What to produce:
Every entry that follows should be output exactly, and every image in it left out.

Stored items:
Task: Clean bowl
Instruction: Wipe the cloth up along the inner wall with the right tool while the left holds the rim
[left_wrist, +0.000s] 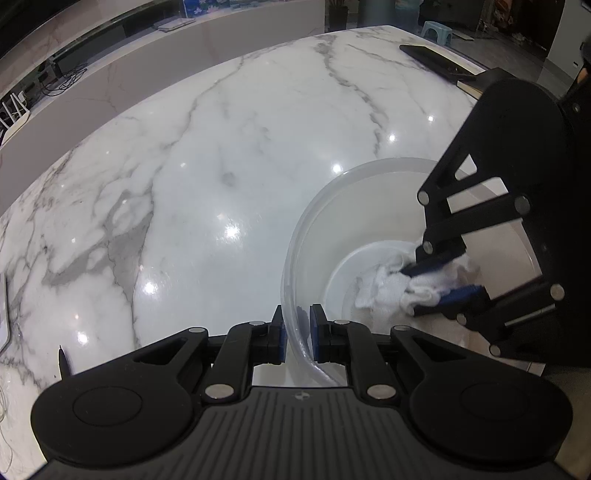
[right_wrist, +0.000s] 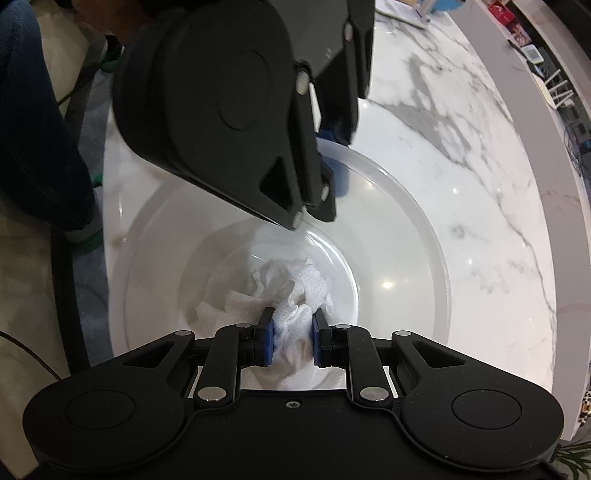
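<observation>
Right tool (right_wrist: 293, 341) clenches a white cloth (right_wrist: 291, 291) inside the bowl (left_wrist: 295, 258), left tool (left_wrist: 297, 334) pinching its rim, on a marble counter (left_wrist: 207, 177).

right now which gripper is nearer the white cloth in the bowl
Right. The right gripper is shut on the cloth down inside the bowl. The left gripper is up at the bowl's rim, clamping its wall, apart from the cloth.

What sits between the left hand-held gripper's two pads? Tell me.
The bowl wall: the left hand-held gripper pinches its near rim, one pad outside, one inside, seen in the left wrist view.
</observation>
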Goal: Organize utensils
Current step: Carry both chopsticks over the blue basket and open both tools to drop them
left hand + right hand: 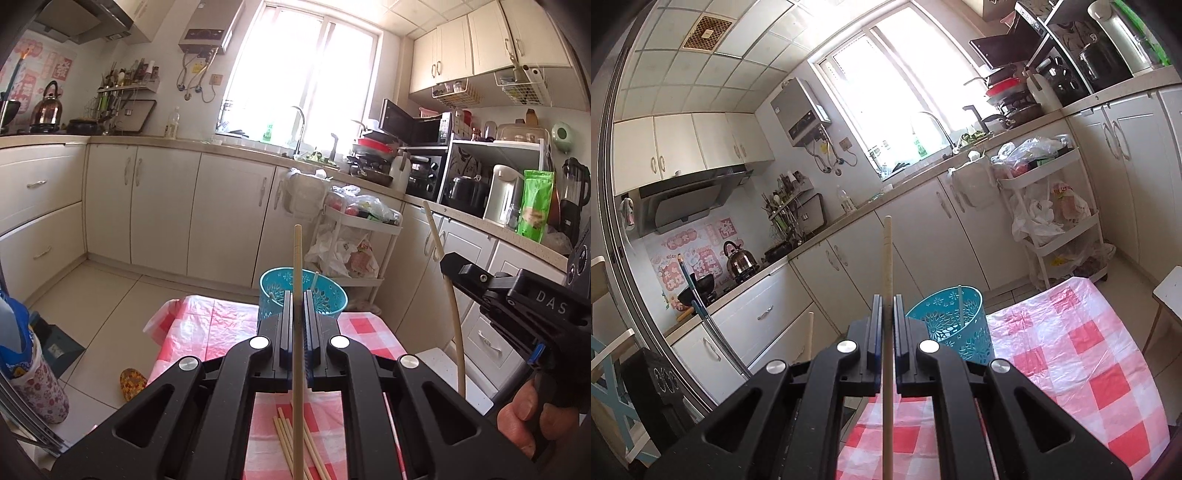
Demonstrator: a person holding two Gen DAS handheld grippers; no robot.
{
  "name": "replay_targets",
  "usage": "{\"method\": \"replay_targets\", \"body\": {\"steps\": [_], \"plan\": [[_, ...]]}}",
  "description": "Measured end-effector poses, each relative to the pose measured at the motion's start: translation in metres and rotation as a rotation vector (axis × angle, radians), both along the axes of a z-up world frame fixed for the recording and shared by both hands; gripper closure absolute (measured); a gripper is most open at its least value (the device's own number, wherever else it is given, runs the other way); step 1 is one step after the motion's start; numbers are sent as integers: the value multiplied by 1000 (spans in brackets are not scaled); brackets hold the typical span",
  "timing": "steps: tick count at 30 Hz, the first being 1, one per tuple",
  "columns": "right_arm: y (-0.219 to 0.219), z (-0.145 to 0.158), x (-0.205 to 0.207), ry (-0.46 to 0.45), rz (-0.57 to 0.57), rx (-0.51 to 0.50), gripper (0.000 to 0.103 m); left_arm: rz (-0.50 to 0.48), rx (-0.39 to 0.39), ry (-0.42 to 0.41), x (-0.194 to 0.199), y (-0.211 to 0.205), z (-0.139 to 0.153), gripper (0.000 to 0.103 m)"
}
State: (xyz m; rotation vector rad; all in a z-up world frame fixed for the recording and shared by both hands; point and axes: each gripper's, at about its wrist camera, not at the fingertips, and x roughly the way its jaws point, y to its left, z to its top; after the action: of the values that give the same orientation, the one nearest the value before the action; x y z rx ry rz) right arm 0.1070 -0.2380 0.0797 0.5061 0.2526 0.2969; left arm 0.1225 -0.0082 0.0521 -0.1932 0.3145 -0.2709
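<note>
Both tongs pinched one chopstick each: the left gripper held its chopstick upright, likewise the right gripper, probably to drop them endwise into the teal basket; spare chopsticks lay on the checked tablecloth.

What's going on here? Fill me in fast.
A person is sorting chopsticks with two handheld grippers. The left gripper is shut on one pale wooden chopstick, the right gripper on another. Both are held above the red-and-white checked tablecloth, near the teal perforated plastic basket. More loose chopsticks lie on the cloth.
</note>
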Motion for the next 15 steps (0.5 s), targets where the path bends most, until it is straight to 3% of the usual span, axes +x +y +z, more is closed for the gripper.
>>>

Response to this exercise:
Task: Clean bowl
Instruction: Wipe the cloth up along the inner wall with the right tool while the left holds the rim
[left_wrist, +0.000s] 
[right_wrist, +0.000s] 
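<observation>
Right tool (right_wrist: 293, 341) clenches a white cloth (right_wrist: 291, 291) inside the bowl (left_wrist: 295, 258), left tool (left_wrist: 297, 334) pinching its rim, on a marble counter (left_wrist: 207, 177).

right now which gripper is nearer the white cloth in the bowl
Right. The right gripper is shut on the cloth down inside the bowl. The left gripper is up at the bowl's rim, clamping its wall, apart from the cloth.

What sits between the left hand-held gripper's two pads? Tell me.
The bowl wall: the left hand-held gripper pinches its near rim, one pad outside, one inside, seen in the left wrist view.
</observation>
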Goal: Organize utensils
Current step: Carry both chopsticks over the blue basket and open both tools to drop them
left hand + right hand: 
Demonstrator: a person holding two Gen DAS handheld grippers; no robot.
{
  "name": "replay_targets",
  "usage": "{\"method\": \"replay_targets\", \"body\": {\"steps\": [_], \"plan\": [[_, ...]]}}",
  "description": "Measured end-effector poses, each relative to the pose measured at the motion's start: translation in metres and rotation as a rotation vector (axis × angle, radians), both along the axes of a z-up world frame fixed for the recording and shared by both hands; gripper closure absolute (measured); a gripper is most open at its least value (the device's own number, wherever else it is given, runs the other way); step 1 is one step after the motion's start; numbers are sent as integers: the value multiplied by 1000 (spans in brackets are not scaled); brackets hold the typical span",
  "timing": "steps: tick count at 30 Hz, the first being 1, one per tuple",
  "columns": "right_arm: y (-0.219 to 0.219), z (-0.145 to 0.158), x (-0.205 to 0.207), ry (-0.46 to 0.45), rz (-0.57 to 0.57), rx (-0.51 to 0.50), gripper (0.000 to 0.103 m); left_arm: rz (-0.50 to 0.48), rx (-0.39 to 0.39), ry (-0.42 to 0.41), x (-0.194 to 0.199), y (-0.211 to 0.205), z (-0.139 to 0.153), gripper (0.000 to 0.103 m)"
}
State: (xyz m; rotation vector rad; all in a z-up world frame fixed for the recording and shared by both hands; point and axes: each gripper's, at about its wrist camera, not at the fingertips, and x roughly the way its jaws point, y to its left, z to its top; after the action: of the values that give the same orientation, the one nearest the value before the action; x y z rx ry rz) right arm 0.1070 -0.2380 0.0797 0.5061 0.2526 0.2969; left arm 0.1225 -0.0082 0.0521 -0.1932 0.3145 -0.2709
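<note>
Both tongs pinched one chopstick each: the left gripper held its chopstick upright, likewise the right gripper, probably to drop them endwise into the teal basket; spare chopsticks lay on the checked tablecloth.

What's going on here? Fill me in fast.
A person is sorting chopsticks with two handheld grippers. The left gripper is shut on one pale wooden chopstick, the right gripper on another. Both are held above the red-and-white checked tablecloth, near the teal perforated plastic basket. More loose chopsticks lie on the cloth.
</note>
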Motion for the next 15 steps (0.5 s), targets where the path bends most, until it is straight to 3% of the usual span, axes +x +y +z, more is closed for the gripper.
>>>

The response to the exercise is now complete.